◆ TASK: What lines of the material hold the string "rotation"? Pull each of them out.

◆ MATERIAL FOR THIS EXERCISE:
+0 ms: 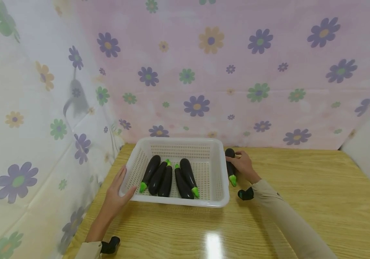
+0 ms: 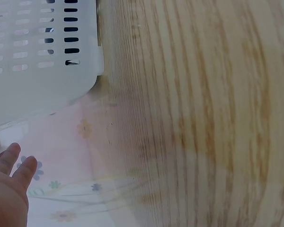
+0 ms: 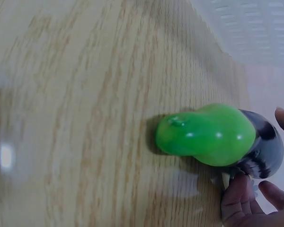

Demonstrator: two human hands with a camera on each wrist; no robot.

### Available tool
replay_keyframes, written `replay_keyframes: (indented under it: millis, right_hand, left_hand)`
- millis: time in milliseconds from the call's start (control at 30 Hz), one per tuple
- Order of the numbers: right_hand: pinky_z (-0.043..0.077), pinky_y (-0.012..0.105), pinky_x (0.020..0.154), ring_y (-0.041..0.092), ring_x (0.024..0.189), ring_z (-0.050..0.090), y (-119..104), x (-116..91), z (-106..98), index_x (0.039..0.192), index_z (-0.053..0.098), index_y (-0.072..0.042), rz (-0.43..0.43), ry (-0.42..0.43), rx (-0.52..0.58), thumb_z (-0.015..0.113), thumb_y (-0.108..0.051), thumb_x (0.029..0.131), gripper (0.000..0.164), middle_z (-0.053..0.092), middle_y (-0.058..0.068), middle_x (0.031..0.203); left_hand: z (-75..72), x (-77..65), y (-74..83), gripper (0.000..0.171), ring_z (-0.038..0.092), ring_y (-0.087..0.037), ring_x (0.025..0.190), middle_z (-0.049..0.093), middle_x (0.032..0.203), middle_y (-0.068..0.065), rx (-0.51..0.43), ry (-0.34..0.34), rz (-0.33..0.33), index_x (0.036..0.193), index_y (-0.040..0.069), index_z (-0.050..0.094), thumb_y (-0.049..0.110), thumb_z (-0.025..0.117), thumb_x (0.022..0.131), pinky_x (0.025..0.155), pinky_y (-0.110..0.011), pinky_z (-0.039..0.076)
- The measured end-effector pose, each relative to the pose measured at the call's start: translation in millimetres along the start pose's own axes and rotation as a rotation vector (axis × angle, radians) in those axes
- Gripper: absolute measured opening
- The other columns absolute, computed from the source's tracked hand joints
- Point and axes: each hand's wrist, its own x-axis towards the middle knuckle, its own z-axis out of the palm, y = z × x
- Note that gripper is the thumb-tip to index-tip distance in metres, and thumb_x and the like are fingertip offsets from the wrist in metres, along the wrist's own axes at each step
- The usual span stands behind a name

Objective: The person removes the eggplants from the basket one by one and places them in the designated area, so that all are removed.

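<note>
A white plastic basket (image 1: 219,205) stands on the table with several dark eggplants (image 1: 150,171) with green caps inside. My left hand (image 1: 115,196) rests against its left front corner, thumb by the front rim and fingers along the outer side. In the left wrist view, two of its fingers (image 2: 23,172) look fairly straight. Just right of the basket, another eggplant (image 1: 233,180) lies on the table, green cap towards me. My right hand (image 1: 244,166) grips this one, fingers and thumb to either side of its dark body. The right wrist view shows its green cap (image 3: 217,135) closest.
The wood-grain table (image 1: 317,183) extends to the right and in front of the basket. Flower-patterned cloth (image 1: 211,72) hangs behind it and along the left side. Small black devices (image 1: 246,194) are worn on both wrists.
</note>
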Motion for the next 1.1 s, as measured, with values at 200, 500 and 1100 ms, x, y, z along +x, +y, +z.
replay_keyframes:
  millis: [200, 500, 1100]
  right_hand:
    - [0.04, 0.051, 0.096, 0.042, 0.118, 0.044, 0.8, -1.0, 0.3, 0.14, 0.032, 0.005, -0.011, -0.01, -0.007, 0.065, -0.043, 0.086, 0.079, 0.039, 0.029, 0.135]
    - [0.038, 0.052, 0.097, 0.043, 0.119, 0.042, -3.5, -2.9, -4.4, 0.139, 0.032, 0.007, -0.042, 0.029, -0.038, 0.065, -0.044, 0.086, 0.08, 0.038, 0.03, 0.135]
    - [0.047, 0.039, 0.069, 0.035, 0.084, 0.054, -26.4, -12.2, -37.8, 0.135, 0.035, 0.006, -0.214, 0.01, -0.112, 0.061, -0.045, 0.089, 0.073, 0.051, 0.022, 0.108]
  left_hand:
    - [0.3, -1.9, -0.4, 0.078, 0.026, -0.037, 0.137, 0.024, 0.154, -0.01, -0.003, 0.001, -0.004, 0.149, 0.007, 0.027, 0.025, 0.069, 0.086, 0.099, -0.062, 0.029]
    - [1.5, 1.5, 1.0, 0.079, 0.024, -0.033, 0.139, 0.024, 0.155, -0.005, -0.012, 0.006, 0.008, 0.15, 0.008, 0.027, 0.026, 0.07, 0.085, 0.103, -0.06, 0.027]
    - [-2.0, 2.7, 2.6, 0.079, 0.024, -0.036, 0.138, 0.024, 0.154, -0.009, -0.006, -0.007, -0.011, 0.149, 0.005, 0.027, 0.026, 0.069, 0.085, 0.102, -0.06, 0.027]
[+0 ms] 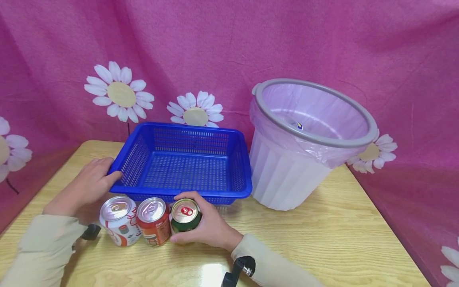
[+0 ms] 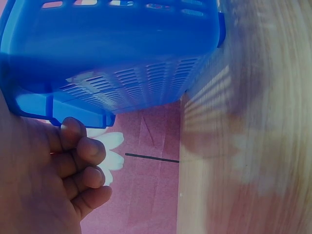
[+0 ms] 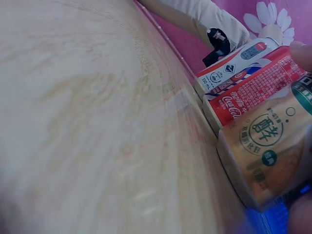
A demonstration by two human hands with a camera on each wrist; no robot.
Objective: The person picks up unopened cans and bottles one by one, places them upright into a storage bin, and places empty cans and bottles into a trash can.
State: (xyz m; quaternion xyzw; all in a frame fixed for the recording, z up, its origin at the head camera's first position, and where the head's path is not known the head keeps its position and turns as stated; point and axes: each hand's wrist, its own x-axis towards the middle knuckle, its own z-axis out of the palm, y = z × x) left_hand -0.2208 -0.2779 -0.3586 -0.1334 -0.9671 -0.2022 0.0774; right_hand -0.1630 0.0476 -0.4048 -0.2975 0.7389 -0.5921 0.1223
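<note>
My left hand (image 1: pixel 87 181) grips the left rim of a blue plastic basket (image 1: pixel 150 192), its thumb lying over the rim. In the left wrist view the fingers curl below the basket's edge. My right hand (image 1: pixel 211 227) holds a green and gold drink can (image 1: pixel 185 215), with the thumb on its near side and fingers on its far side. That can stands upright in front of the basket. Close to its left stands a red Coca-Cola can (image 1: pixel 154 229), then a white and red cola can (image 1: pixel 123 227). All three tabs look unopened.
A white bin (image 1: pixel 283 171) with a grey rim and a clear liner stands to the right of the basket; a small dark and yellow piece lies inside. Behind the wooden table (image 1: pixel 340 239) hangs a pink cloth (image 1: pixel 229 48) with white flowers.
</note>
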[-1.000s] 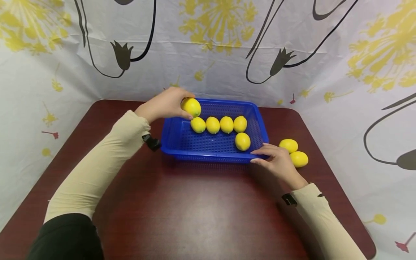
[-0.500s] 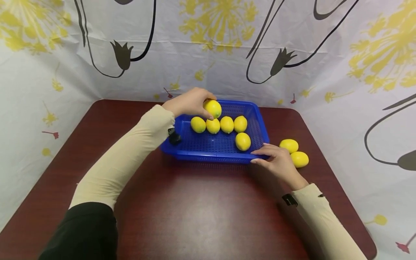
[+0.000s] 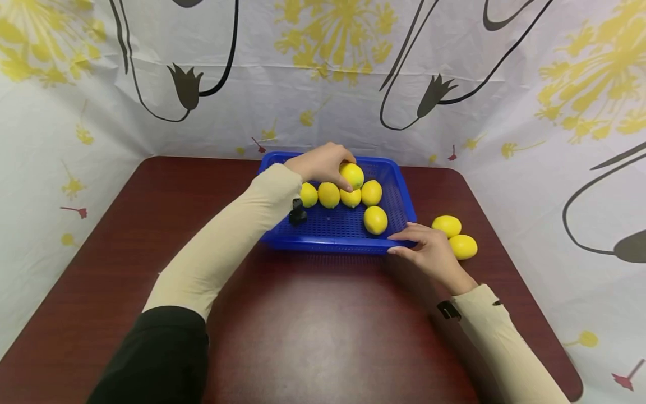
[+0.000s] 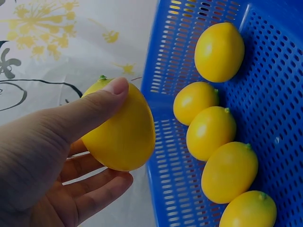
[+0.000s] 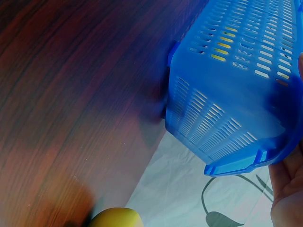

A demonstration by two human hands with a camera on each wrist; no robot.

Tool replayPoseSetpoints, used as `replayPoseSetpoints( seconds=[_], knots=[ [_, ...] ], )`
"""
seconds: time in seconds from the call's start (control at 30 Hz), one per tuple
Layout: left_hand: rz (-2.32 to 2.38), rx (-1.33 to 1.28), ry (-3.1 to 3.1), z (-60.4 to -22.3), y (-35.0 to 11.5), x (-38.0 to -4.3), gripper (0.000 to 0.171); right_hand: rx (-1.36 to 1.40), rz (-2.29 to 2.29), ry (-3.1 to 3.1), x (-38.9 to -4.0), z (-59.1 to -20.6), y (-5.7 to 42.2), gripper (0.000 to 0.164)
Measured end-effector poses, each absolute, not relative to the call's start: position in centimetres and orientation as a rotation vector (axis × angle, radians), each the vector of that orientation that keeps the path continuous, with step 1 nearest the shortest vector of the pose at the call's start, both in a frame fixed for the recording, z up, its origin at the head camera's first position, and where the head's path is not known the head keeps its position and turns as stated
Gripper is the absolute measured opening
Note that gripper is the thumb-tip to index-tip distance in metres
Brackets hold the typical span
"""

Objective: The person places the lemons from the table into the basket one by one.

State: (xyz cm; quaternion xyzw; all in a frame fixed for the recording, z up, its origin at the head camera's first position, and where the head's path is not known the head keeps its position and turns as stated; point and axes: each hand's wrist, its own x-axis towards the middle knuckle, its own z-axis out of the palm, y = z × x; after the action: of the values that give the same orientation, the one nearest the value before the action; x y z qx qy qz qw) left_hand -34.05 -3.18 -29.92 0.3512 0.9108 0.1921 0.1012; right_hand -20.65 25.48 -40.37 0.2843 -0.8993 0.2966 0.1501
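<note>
My left hand (image 3: 323, 163) holds a yellow lemon (image 3: 353, 176) between thumb and fingers, over the blue plastic basket (image 3: 323, 242). In the left wrist view the thumb lies across the lemon (image 4: 127, 135), with the other fingers beneath it. Below, a row of lemons (image 3: 329, 195) runs along the basket floor, and a single lemon (image 3: 375, 220) sits in front of the row's right end. My right hand (image 3: 431, 249) grips the basket's near right corner, fingers over the rim and thumb on the outside. The right wrist view catches only part of that hand (image 5: 286, 189).
Two more lemons, one behind (image 3: 446, 225) and one in front (image 3: 463, 247), lie on the dark wood table (image 3: 313, 331) to the right of the basket. A patterned white cloth (image 3: 323, 112) rises behind and beside the table.
My left hand has carried its lemon rightward over the basket, from the left end to above the row, and slightly lower. The right hand stays on the basket corner.
</note>
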Motion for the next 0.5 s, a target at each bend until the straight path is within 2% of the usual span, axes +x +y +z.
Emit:
replayPoseSetpoints(
  seconds=[0.5],
  knots=[
    [0.486, 1.027, 2.663, -32.4, -0.5, -34.4, 0.057, 0.826, 0.862, -2.591, -20.7, -40.5, 25.6, 0.025]
  ],
)
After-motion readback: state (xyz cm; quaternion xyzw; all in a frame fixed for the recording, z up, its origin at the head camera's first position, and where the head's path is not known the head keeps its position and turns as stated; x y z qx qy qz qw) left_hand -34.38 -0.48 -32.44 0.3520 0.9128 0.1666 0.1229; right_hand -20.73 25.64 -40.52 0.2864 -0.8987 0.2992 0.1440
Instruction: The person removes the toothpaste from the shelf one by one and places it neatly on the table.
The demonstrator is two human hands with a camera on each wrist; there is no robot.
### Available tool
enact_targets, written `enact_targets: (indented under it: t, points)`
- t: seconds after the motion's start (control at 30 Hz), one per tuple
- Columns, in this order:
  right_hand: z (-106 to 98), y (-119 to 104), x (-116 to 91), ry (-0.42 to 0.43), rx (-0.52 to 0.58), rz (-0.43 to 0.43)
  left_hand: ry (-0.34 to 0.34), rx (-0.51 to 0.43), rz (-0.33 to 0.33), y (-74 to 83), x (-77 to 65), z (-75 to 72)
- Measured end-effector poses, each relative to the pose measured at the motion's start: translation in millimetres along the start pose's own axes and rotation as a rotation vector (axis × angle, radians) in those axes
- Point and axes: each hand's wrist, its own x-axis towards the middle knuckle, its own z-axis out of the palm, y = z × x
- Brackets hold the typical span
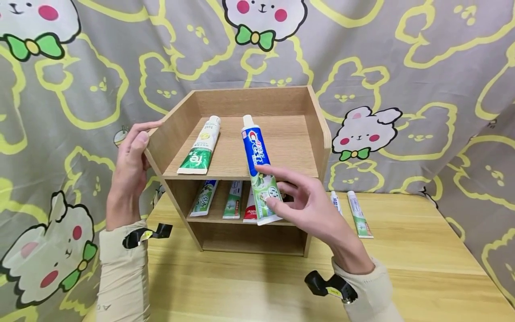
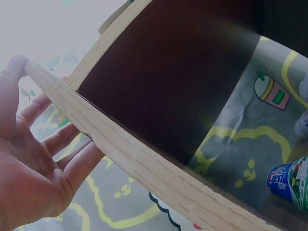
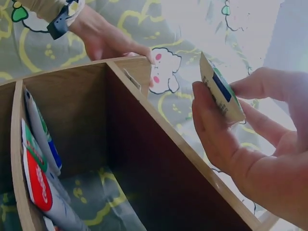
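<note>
My right hand [image 1: 315, 208] pinches a blue and green Crest toothpaste tube [image 1: 255, 145] between thumb and fingers. The tube's capped end points to the back, over the top shelf, and its flat end overhangs the front edge. In the right wrist view that flat end [image 3: 224, 98] shows between the fingers. At the upper left of the wooden rack [image 1: 257, 100], my left hand [image 1: 128, 170] holds the side panel [image 2: 120, 134], thumb and fingers at its edge. A white and green toothpaste tube [image 1: 204, 143] lies on the top shelf, left of the Crest tube.
Several tubes lie on the middle shelf, including a blue-green one [image 1: 204, 197] and a red Colgate tube [image 3: 38, 180]. Right of the rack, a white-green tube [image 1: 359, 214] and another tube [image 1: 336, 202] lie on the wooden table [image 1: 422, 250]. A patterned curtain [image 1: 362, 40] hangs behind.
</note>
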Motion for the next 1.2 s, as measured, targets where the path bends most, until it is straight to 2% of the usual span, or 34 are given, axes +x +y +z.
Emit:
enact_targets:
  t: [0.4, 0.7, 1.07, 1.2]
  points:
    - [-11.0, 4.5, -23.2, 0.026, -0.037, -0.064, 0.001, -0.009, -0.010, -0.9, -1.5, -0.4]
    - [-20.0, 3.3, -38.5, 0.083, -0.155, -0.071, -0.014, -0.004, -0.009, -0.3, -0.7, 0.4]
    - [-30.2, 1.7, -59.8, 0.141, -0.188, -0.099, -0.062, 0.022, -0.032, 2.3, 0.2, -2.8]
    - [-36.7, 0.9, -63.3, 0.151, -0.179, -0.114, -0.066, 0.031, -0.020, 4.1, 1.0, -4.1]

◆ OUTPUT OF THE TASK:
- The measured end-effector pose, each relative to the pose measured at the call's start: translation in millimetres along the start pose's own axes and rotation as a rotation vector (axis × angle, radians) in those axes
Measured end-effector poses, each absolute, not relative to the call's start: position in centimetres and orientation as a rotation vector (axis × angle, radians), each the vector of that orientation that keeps the path continuous, with step 1 nearest the shortest vector of the pose at the call's start, both in a frame fixed for the recording, z up, its origin at the head camera's first position, and where the head's path is not known the head keeps its position and turns as stated
- Measured end-effector poses, each relative to the pose measured at the motion's start: translation in millimetres along the start pose's own axes and rotation as a rotation vector (axis × angle, radians) in those axes

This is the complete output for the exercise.